What I will point out is that there is no integration between repositories on SourceForge.  Your svn repo has nothing to do with your mercurial repo has nothing to do with your published files, etc..  So if you support multiple source-control tools - then you have to support them.

So in the end I think that it might just come down to a question of who are you working with?  That is, if you are looking to contribute to an existing project, then you are stuck with the decisions that the project founders made before you - unless you have the audacity to fork.

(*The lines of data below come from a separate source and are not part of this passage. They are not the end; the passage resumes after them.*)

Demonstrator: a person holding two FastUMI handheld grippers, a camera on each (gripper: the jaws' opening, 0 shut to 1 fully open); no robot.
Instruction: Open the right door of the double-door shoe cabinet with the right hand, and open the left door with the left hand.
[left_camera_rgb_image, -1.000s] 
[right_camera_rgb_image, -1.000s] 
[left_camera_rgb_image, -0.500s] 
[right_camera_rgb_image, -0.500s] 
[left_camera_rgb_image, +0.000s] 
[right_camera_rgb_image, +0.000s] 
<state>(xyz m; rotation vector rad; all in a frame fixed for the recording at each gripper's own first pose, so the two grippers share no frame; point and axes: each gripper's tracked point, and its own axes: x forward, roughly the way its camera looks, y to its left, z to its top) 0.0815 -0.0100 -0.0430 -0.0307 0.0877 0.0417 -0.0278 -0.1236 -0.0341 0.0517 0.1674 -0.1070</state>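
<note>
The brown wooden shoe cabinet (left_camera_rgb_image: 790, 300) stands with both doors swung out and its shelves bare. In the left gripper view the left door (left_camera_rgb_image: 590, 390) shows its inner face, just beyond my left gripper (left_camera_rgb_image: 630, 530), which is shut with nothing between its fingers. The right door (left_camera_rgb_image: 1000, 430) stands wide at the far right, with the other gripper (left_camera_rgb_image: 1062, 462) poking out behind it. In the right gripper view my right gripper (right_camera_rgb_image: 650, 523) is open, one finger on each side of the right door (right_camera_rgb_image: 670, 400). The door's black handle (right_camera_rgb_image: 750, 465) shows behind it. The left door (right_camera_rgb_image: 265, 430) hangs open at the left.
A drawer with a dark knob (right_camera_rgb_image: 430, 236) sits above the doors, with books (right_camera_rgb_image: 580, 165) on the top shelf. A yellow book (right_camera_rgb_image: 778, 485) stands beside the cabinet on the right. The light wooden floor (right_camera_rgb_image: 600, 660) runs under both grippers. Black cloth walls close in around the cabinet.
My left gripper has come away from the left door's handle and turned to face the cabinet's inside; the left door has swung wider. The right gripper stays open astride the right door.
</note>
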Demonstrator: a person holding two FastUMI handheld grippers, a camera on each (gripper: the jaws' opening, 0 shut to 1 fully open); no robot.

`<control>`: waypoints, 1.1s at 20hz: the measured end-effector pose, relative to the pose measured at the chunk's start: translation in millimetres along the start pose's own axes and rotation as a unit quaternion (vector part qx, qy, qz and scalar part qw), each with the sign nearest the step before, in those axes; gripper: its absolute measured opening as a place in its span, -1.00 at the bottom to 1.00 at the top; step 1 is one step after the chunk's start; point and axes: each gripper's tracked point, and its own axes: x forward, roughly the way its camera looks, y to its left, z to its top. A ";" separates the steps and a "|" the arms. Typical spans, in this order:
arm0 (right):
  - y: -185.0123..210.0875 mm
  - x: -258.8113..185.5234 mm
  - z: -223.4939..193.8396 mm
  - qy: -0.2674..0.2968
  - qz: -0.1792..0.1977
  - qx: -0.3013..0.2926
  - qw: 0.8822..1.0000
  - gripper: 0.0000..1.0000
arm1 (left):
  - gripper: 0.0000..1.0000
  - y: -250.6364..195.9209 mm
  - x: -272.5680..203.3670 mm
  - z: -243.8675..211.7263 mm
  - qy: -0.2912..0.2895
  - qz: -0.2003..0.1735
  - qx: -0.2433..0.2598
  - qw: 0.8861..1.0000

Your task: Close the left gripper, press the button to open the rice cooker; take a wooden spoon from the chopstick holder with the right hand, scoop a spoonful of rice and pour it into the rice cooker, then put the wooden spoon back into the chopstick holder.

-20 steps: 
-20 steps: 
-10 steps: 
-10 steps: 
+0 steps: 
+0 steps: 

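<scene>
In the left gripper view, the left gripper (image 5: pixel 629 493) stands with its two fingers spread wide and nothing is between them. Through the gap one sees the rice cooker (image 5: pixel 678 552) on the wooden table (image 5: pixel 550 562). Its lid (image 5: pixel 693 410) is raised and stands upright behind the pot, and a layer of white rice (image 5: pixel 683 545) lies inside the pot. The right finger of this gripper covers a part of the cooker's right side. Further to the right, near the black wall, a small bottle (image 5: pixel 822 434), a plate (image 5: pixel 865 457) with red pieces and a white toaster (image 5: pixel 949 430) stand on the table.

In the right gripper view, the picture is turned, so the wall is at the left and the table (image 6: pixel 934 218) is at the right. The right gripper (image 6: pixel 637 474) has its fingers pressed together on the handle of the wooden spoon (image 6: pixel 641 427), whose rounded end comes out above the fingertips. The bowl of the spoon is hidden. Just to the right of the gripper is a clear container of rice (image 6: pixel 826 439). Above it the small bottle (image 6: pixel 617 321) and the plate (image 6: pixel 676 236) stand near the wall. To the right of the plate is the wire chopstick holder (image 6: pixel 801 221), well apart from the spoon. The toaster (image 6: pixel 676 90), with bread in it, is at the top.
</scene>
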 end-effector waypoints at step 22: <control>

However if you are looking to start a project & are looking for a home - you need to ask yourself a few questions:
  • What license am I using?  If it isn't Open Source - rule out GitHub
  • How large is my team? If it is less than five, consider BitBucket
  • How important is collaboration and what form should it take? Wiki, Blog, direct messaging? If you want twitter-style messaging, use GitHub - if you want blog or wiki SourceForge wins out.  (Of course if you just use IM and email then any of them work fine.)
  • Are you encouraging crowd-sourced participation?  Both SourceForge and GitHub are focused on pulling other people in.  SourceForge appeals to the civic-minded where GitHub uses the peer pressure tactics and rewards mechanisms of Social Media.  Know your audience. 
  • Do I need closed-source?  You might be working under contract & not have a choice.  SourceForge or BitBucket are better starting points.
  • What tools am I using? CVS or SVN look no further than SourceForge.  Git users rejoice in choice.  Mercurial users ignore GitHub.  If you are looking for web-page-based-contributors then GitHub is the slickest interface.
  • Do I need to edit files in a web browser? GitHub is your only choice. 
  • Am I just making something available for download?  If you just want a page for people to download your stable releases then SourceForge gives the most professional looking download page experience.
So what am I going to end up using?  In fact - for now - all of them.

What is more - if I find myself pioneering projects rather than simply participating in them - I will mostly likely create cross-linked & cross-synced repositories on all three.  Why would I do such a thing?  To maximize participation & reach.  These are all communities.  It would be worthwhile to reach out to anyone who would listen, no?